About this task
Please return only the lines from the one holding "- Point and" through the one holding "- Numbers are", exactly as they appear in the records below, both ends included.

[Stored data]
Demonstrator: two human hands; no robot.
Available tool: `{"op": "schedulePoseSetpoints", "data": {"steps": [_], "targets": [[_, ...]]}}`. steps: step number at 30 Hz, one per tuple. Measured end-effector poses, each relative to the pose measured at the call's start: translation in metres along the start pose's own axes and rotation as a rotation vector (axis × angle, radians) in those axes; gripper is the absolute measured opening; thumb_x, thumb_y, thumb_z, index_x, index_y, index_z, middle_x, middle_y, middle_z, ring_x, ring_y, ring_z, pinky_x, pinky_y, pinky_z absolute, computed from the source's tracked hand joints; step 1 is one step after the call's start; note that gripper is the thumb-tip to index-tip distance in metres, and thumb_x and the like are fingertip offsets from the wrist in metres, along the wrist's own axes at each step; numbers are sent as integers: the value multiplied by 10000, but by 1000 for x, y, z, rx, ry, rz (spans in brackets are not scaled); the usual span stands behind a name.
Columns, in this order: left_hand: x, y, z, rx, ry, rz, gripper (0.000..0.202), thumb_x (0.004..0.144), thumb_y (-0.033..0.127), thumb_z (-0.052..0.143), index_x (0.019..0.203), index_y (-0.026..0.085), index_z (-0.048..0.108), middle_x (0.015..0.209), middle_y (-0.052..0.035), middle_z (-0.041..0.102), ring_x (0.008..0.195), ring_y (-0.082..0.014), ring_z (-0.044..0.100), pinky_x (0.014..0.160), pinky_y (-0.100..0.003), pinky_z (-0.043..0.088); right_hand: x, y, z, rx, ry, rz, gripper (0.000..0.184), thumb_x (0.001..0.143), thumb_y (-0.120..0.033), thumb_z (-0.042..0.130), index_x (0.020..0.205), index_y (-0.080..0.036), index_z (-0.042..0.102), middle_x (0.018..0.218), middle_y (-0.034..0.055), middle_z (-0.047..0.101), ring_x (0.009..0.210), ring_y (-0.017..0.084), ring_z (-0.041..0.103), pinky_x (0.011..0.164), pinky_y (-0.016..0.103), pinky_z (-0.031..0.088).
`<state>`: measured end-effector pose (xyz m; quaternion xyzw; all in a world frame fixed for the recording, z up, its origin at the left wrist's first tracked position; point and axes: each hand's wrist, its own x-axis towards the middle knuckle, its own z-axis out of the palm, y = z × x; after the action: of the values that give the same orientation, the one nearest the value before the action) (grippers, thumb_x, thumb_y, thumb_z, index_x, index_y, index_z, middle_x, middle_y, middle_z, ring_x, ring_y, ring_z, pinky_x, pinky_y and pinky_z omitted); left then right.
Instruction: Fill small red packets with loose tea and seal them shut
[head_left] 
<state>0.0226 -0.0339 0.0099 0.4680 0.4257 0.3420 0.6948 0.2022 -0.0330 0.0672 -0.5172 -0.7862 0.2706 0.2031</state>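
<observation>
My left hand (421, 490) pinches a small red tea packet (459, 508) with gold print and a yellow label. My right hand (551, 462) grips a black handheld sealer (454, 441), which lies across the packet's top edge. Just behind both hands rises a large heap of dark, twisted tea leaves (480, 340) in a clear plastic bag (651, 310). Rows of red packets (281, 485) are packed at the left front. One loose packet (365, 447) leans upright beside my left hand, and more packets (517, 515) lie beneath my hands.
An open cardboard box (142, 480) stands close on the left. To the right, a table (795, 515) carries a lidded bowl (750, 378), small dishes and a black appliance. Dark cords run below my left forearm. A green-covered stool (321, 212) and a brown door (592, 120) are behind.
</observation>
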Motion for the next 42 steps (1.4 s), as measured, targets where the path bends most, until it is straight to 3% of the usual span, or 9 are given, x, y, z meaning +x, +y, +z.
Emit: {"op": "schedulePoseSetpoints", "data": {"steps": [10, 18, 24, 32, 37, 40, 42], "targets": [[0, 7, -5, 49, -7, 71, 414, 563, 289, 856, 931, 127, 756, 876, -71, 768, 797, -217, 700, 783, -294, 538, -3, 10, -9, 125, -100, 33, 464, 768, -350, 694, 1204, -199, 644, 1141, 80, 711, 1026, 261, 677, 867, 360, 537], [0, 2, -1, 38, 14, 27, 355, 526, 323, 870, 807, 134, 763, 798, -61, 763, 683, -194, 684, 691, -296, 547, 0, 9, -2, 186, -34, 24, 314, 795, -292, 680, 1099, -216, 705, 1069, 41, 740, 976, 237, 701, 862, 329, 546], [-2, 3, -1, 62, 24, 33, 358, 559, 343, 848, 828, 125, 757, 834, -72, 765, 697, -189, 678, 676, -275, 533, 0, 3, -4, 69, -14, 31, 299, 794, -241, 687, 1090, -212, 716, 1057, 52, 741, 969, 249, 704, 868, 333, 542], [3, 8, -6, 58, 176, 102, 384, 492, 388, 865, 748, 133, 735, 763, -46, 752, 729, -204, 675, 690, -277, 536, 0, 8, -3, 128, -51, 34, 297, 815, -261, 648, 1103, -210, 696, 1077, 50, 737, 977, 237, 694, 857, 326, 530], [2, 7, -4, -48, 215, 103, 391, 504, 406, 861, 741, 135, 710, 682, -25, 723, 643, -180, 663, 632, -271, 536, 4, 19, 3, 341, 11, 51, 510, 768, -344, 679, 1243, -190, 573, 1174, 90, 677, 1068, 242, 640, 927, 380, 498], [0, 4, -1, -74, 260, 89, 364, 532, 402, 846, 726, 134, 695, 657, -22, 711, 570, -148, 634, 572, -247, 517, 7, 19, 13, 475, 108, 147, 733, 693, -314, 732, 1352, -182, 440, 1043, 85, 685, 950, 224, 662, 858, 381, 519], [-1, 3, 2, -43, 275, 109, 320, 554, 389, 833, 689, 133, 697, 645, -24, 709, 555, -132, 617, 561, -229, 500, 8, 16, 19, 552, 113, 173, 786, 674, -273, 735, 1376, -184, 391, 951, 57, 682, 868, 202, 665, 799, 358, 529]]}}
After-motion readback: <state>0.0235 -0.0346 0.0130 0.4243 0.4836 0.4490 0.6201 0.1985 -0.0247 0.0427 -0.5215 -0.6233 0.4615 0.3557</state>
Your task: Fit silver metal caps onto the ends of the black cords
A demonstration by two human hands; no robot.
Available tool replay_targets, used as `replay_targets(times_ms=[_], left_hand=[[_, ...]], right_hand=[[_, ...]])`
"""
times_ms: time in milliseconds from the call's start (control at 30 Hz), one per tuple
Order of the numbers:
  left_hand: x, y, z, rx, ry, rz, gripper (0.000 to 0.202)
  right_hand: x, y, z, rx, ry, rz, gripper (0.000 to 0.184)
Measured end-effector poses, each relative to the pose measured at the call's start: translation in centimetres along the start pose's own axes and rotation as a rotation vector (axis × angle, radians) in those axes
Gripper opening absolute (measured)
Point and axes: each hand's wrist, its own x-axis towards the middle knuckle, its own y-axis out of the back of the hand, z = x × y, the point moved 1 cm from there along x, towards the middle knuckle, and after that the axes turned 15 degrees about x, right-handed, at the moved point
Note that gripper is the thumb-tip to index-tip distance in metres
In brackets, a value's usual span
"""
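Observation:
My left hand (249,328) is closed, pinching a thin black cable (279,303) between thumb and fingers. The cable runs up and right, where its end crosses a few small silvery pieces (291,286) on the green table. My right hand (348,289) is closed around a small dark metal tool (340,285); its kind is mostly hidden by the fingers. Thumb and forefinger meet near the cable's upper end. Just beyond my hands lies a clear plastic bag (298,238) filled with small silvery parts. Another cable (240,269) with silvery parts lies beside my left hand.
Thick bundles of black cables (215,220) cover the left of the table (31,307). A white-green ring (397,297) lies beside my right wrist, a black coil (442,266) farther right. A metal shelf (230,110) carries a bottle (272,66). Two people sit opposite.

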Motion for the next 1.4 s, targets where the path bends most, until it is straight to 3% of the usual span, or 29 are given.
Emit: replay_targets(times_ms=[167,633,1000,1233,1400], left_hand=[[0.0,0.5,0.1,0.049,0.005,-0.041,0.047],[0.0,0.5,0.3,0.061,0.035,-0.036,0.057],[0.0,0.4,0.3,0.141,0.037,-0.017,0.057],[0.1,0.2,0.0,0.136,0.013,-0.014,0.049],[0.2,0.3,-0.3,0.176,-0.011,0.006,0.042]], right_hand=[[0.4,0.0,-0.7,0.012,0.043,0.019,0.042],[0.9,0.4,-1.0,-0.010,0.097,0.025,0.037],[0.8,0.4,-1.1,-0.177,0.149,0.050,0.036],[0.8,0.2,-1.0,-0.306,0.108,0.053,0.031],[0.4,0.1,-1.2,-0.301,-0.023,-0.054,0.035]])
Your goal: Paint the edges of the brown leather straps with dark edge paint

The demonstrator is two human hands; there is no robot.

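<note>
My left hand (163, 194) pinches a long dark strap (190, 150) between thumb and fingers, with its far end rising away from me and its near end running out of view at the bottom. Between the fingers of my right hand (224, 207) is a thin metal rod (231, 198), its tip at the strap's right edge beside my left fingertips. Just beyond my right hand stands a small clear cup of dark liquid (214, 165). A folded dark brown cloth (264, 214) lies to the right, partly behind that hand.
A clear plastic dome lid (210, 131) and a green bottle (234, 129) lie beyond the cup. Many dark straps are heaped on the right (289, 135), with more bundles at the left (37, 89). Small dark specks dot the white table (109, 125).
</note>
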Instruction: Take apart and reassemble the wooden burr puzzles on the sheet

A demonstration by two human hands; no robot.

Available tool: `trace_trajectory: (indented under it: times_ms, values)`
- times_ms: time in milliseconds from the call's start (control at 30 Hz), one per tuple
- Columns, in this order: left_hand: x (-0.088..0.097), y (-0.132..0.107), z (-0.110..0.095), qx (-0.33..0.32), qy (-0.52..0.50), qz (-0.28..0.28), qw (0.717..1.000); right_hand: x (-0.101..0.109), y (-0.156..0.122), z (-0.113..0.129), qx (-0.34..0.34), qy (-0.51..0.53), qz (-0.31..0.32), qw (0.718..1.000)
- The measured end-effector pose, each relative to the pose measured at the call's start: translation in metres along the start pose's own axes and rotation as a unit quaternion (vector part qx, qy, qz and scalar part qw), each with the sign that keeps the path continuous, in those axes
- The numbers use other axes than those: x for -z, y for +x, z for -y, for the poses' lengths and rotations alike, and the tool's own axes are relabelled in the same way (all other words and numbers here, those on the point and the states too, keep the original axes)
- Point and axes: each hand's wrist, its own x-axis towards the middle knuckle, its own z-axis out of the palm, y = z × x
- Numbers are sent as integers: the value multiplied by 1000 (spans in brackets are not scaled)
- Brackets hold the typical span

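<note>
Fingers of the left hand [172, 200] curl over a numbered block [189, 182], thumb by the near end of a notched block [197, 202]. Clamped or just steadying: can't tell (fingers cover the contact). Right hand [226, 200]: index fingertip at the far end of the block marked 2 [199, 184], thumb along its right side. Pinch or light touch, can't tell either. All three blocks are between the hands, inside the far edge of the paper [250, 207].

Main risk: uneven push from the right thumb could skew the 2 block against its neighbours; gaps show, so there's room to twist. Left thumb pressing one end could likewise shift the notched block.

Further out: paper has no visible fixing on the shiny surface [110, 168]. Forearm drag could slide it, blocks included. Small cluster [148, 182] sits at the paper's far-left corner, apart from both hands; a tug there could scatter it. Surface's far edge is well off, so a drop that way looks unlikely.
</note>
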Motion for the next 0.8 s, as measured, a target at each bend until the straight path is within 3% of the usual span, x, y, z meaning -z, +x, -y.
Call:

Task response
- Point and axes: each hand's wrist, its own x-axis towards the middle knuckle, its own z-axis out of the palm, y = z × x
- Numbers are sent as integers: the value multiplied by 1000 (spans in brackets are not scaled)

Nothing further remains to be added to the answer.